春が過ぎ、夏が近づいてきているであろう、この季節。店で来ている七分袖のシャツに薄手のパーカーを羽織ると少し暑く感じる夜もあるのだが。
(気持ち、今日はちょっと寒い)
いや、店では汗ばんでいた。
気温じゃない。
じゃあなぜかって。さっきまでと彼の態度が違いすぎやしないだろうかと思うから。
しかし、後ずさって逃げるなんてことが通用する雰囲気でもなく、何なら圧さえ感じる。
「天野さん、早く」
やはりその声に多少の刺々しさを感じながらも、
「失礼します」と彼の車の、柚はその助手席へ乗り込んだ。
すると、クスクスと、柚の様子を眺めながらだろうか。
優陽は顔半分を覆った黒いマスクの下で笑い声を上げていた。
「な、なんでしょうか」
「いや、ごめんね。 俺が誰かわかったうえで、こんな反応してくれるのって珍しくて。みーんな喜んでくれるのに、大抵」
「……あはは、すみません。 私つまらない反応しかできない人間みたいで」
当たり障りない返しでやり過ごす。
街頭の少ない店の裏の細い道。対向車がきたなら慌てて立ち退かないと通り抜けられない幅の道路だけど、幸いオフィス街。

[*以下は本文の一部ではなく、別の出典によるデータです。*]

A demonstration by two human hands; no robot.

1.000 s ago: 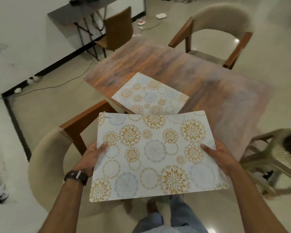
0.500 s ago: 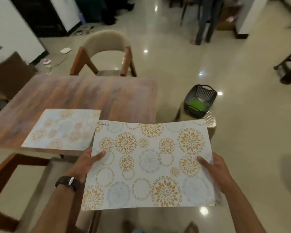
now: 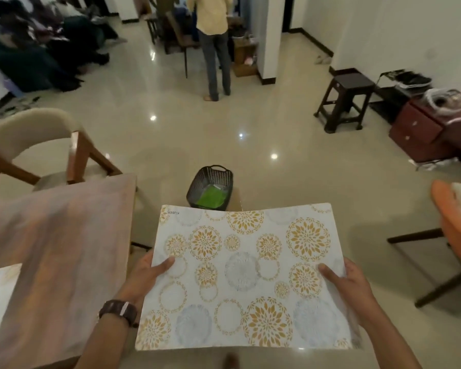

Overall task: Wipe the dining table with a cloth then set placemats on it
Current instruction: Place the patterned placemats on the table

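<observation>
Two bare forearms, no sleeves visible. Dark brown wristwatch [image 3: 118, 312] with broad strap and pale metal edge at the case, worn on left wrist. Right wrist bare. Left hand [image 3: 146, 275] and right hand [image 3: 350, 284] without gloves or rings.

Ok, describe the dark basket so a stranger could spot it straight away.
Start at the wooden dining table on the left and go just past its far right corner. There, above the far edge of the patterned placemat held in both hands, stands the dark basket. It is the only woven, handled container nearby, with something bright green inside.
</observation>
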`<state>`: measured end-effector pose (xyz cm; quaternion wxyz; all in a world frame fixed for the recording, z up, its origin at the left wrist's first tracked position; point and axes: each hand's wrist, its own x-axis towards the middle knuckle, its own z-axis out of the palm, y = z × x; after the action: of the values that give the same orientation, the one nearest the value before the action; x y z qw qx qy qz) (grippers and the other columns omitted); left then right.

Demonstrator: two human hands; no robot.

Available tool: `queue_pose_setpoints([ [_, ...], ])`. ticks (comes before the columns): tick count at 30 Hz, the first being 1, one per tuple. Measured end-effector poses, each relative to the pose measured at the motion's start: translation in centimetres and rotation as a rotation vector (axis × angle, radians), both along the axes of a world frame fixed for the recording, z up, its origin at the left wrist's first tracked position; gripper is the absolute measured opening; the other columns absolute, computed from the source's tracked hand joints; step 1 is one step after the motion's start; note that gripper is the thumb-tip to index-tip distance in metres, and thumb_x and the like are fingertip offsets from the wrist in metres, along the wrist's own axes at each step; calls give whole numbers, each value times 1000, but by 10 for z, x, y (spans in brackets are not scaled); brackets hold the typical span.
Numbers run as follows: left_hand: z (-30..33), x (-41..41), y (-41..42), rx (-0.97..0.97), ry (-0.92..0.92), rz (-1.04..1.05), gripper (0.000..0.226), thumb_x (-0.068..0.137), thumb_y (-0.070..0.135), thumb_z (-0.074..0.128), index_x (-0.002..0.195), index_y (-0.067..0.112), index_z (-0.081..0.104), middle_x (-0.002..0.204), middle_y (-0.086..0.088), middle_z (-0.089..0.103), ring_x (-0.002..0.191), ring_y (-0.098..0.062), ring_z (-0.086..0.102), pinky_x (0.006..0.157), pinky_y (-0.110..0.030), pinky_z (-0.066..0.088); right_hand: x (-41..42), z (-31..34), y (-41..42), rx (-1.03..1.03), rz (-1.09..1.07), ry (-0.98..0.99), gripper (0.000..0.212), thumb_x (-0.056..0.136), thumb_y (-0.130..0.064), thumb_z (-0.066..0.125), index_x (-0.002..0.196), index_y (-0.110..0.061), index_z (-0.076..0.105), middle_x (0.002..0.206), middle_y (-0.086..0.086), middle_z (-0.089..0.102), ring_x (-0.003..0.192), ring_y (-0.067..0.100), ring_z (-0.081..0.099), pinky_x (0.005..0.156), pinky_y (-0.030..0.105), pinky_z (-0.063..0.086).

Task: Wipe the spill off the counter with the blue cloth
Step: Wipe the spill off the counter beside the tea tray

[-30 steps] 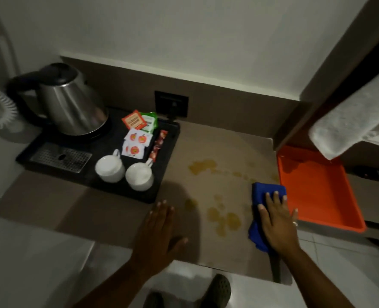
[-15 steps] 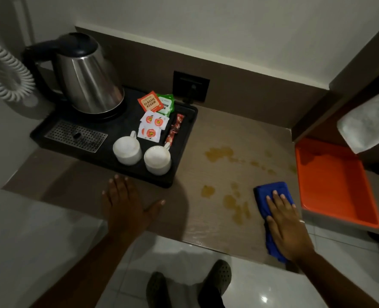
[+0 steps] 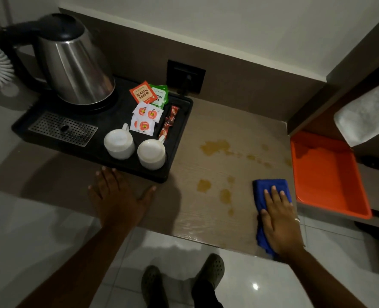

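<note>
A blue cloth [image 3: 269,187] lies on the beige counter [image 3: 206,210] near its right front corner. My right hand [image 3: 278,221] presses flat on the cloth, fingers together, pointing away from me. Yellow-brown spill patches [image 3: 215,146] spread over the counter's middle, with smaller blots [image 3: 204,185] just left of the cloth. My left hand [image 3: 117,196] rests flat on the counter with fingers spread, just in front of the black tray, holding nothing.
A black tray [image 3: 179,138] at the left holds a steel kettle [image 3: 72,67], two upturned white cups [image 3: 119,144], and tea sachets [image 3: 143,94]. An orange tray [image 3: 328,174] sits right of the counter, under a white towel [image 3: 366,114]. A wall socket [image 3: 185,76] is behind.
My left hand has slid left along the counter's front, ending before the black tray. My right hand stays on the blue cloth at the right. The camera has moved closer.
</note>
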<state>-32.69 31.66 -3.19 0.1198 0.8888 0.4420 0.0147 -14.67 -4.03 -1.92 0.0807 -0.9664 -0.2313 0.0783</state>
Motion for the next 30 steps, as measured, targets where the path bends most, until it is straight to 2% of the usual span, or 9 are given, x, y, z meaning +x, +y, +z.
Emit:
queue_pose_setpoints([
  [4, -1, 3, 4, 10, -2, -7, 123, 72, 86, 26, 150, -8, 17, 160, -31, 16, 150, -44, 12, 117, -65, 10, -8, 1, 74, 32, -248, 21, 60, 94, -38, 24, 149, -16, 12, 160, 8, 7, 147, 28, 1, 118, 51, 6],
  [7, -4, 4, -1, 5, 5, -6, 122, 72, 85, 26, 150, -8, 18, 160, -31, 16, 150, -43, 12, 116, -66, 11, -43, -1, 93, 35, 2, 24, 60, 94, -40, 24, 150, -20, 12, 159, 1, 4, 147, 24, 0, 118, 46, 3],
  [11, -7, 2, 1, 9, 23, 3, 122, 72, 87, 23, 150, -6, 17, 160, -29, 16, 150, -42, 12, 116, -65, 11, -51, 0, 37, 20, 269, 26, 61, 93, -44, 26, 149, -27, 12, 158, -1, 11, 147, 22, 3, 117, 51, 13],
  [14, -8, 3, 2, 17, 20, 3, 121, 73, 88, 24, 150, -6, 18, 160, -29, 18, 149, -42, 13, 116, -64, 12, -32, 4, 29, 15, 88, 37, 63, 91, -46, 21, 149, -24, 11, 160, 3, 9, 147, 23, 0, 119, 50, 10],
  [18, -6, 6, 1, 12, 28, 9, 120, 73, 86, 27, 151, -5, 17, 161, -28, 16, 150, -42, 12, 117, -63, 10, -33, 7, 103, -15, -280, 37, 63, 93, -36, 27, 150, -12, 13, 160, 12, 8, 147, 32, 1, 118, 52, 7],
  [19, -5, 5, 1, 7, 35, 9, 120, 73, 86, 27, 151, -5, 16, 161, -27, 15, 150, -41, 11, 117, -63, 9, -41, 7, 122, -8, -282, 56, 63, 94, -34, 30, 150, -12, 11, 160, 13, 6, 147, 32, 1, 118, 52, 5],
  [21, -4, 4, 0, 7, 40, 13, 120, 74, 86, 26, 152, -4, 14, 162, -26, 13, 151, -40, 9, 118, -62, 8, -67, 1, 145, 1, -104, 30, 63, 94, -37, 27, 150, -14, 8, 160, 10, 1, 147, 30, -3, 119, 49, 0],
  [25, -2, 4, 1, 1, 44, 22, 120, 74, 86, 26, 153, -3, 12, 163, -25, 11, 152, -39, 7, 119, -61, 6, -80, 3, 103, 12, 191, 63, 66, 90, -44, 23, 150, -22, 10, 159, 1, 6, 147, 21, -3, 118, 45, 4],
  [30, -6, 2, 3, 4, 22, 12, 121, 73, 88, 25, 152, -3, 12, 163, -25, 12, 151, -39, 8, 118, -62, 7, -33, 11, 49, -15, -18, 52, 71, 88, -47, 21, 150, -16, 8, 160, 12, 1, 147, 28, -5, 119, 50, 6],
])
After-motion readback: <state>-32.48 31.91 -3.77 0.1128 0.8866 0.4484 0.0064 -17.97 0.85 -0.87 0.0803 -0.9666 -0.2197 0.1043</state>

この時間になると人通りも車もほとんどない。そんな暗がりでチラリと隣を見る。
ハッキリと見えないのに、彼がやはり一般人離れした空気を持っていることがわかり、視線を泳がせたままどこにも定めることができずにいると。
「ぷっ、ははは……っ、天野さんってつまらないんだ」
数テンポ遅れての反応。
「わ、笑うとこでしたか?」
「はは、ゴメン、笑ってる場合じゃないな。本題に入らないとね」
バカにでもされてるのだろうか? と感じた笑い声はすぐに切り替えられ、ようやく柚が呼び出された理由が明らかになっていきそうだ。